> _WHAT IS EXPECTED_:
Only the lines holding the word "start" are wanted; copy each of them from the listing.

□ □ □

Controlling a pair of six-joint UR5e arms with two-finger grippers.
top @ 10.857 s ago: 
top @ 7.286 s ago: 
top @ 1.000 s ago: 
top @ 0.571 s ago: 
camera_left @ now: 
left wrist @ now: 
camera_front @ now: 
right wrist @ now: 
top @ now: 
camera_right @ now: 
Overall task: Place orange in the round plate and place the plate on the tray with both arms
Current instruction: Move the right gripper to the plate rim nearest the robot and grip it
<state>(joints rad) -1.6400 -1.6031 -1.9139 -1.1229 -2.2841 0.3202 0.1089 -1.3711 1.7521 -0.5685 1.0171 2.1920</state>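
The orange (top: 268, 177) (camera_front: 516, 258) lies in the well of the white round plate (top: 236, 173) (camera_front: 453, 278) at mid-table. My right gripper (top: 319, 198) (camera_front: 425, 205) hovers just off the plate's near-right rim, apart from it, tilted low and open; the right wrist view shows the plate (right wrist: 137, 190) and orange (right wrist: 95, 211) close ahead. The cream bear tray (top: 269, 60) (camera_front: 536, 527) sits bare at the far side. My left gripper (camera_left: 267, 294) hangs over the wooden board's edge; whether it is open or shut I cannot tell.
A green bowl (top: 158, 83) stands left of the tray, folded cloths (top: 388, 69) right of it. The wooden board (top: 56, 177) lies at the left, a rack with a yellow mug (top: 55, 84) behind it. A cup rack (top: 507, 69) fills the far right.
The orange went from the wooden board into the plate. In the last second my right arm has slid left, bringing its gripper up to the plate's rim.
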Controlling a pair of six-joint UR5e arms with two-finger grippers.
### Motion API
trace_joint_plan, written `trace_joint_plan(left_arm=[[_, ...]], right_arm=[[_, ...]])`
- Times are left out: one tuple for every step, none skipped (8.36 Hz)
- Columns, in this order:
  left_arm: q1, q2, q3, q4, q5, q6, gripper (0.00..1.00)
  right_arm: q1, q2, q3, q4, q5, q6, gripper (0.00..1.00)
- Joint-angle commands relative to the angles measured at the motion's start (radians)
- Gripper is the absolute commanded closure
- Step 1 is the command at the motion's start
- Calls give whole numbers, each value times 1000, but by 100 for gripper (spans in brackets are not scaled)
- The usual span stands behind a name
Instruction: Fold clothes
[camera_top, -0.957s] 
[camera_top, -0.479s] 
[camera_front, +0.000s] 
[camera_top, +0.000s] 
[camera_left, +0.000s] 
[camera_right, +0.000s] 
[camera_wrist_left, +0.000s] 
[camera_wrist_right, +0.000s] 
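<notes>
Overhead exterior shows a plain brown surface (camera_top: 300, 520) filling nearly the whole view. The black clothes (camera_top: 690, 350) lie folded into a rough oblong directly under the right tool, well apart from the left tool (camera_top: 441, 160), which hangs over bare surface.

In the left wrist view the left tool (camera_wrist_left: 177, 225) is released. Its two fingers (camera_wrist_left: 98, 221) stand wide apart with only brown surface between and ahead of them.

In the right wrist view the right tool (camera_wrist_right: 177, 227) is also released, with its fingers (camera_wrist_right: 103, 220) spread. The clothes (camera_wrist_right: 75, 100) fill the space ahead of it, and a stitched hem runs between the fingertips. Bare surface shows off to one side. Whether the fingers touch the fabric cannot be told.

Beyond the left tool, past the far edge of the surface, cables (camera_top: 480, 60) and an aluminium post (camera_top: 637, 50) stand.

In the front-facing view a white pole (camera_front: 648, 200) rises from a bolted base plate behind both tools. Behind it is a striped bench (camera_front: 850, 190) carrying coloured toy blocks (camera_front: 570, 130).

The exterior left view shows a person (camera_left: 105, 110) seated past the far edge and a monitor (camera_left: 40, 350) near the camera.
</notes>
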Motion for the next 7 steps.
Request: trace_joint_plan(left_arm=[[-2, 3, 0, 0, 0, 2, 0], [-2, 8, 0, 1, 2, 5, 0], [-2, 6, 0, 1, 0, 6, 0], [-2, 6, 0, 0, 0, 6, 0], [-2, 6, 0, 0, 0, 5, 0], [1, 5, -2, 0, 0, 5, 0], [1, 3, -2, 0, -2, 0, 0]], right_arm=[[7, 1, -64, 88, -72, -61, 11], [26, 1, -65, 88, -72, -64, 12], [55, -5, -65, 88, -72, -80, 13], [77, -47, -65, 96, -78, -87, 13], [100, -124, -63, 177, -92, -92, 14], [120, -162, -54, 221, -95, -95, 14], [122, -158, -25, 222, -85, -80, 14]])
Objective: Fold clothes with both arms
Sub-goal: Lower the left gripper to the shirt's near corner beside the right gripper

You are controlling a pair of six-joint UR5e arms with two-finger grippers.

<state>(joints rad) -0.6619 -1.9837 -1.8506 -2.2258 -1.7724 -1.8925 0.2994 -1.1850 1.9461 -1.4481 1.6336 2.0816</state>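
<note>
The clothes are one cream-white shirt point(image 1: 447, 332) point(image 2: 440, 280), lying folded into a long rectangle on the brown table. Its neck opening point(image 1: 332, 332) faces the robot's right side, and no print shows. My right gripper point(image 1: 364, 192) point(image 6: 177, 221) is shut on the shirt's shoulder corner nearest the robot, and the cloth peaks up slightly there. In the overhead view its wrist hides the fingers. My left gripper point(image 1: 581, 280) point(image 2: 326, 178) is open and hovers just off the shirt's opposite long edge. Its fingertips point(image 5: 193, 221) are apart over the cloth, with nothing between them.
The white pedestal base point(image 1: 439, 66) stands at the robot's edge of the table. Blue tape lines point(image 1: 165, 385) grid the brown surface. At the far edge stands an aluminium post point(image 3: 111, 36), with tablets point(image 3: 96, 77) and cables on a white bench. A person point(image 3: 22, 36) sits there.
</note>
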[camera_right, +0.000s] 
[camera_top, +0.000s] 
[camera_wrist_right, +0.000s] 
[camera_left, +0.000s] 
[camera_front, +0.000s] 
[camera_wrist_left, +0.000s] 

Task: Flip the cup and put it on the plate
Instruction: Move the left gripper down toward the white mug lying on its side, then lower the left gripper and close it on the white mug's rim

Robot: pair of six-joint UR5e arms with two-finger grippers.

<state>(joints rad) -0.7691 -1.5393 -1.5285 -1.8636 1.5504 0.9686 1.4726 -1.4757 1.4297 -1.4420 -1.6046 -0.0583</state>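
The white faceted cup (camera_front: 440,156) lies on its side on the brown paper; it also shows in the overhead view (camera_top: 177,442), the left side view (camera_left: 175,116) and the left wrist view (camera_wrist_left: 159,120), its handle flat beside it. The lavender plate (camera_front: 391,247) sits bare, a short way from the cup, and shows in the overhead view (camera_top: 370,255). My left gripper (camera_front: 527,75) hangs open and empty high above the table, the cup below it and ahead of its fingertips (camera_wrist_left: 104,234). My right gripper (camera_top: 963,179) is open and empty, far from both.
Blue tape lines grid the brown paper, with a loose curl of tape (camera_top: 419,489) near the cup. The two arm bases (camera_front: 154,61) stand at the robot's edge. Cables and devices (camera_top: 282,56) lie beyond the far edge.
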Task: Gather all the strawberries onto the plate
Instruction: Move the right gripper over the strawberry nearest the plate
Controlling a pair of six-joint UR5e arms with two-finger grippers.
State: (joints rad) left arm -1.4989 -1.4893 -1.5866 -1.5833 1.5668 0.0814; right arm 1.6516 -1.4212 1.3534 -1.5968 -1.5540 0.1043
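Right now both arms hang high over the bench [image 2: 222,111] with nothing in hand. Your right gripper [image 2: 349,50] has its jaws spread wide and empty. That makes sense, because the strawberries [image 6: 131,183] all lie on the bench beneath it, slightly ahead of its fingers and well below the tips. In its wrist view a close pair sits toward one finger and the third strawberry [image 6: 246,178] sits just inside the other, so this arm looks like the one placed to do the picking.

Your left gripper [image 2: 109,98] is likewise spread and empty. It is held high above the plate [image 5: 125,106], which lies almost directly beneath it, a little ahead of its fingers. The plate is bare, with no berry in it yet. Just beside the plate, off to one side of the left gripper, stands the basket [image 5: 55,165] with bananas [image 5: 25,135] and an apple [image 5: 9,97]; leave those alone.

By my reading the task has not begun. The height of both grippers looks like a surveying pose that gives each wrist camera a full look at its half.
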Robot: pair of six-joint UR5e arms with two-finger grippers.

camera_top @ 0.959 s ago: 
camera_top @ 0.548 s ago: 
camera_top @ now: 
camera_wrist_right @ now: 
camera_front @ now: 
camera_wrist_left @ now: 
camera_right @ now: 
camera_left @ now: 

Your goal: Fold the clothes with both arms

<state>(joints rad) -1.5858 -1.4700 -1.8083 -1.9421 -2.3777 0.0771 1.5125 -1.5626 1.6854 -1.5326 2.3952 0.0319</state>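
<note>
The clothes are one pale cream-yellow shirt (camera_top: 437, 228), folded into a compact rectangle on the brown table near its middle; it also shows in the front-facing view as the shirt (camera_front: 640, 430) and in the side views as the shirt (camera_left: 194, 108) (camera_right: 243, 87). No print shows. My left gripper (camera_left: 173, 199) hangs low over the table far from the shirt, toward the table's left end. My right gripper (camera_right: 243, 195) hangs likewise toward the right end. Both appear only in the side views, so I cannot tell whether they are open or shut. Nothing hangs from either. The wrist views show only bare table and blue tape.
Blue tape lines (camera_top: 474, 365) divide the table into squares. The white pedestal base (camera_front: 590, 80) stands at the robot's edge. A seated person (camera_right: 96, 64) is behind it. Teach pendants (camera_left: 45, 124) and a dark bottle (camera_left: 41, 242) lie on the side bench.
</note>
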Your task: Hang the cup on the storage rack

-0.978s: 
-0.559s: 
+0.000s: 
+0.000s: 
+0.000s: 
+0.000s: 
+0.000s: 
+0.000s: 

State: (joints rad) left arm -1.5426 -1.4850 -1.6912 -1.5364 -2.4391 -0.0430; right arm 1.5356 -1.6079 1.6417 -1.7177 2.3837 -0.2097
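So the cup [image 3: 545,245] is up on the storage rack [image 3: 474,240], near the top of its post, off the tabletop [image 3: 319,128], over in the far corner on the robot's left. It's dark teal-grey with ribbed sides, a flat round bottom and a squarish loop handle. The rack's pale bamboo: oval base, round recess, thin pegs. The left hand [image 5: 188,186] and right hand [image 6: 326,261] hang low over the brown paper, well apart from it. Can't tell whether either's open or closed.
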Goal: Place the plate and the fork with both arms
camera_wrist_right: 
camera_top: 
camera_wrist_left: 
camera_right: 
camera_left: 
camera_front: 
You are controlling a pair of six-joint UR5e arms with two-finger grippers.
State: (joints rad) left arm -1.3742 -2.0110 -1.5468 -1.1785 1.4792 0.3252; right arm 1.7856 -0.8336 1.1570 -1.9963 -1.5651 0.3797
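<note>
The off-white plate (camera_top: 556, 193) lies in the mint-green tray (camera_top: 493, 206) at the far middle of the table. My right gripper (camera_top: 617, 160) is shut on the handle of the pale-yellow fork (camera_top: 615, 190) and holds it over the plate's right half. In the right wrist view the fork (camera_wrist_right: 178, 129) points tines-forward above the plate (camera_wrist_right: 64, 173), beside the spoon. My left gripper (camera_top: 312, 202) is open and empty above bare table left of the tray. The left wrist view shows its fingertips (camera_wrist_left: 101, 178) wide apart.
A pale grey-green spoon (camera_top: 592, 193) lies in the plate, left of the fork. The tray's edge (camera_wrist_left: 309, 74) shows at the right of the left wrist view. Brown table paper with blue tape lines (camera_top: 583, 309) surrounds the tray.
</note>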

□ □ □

> _ANSWER SECTION_:
- Joint-angle commands relative to the angles measured at the motion's start (radians)
- Step 1 is the command at the motion's start

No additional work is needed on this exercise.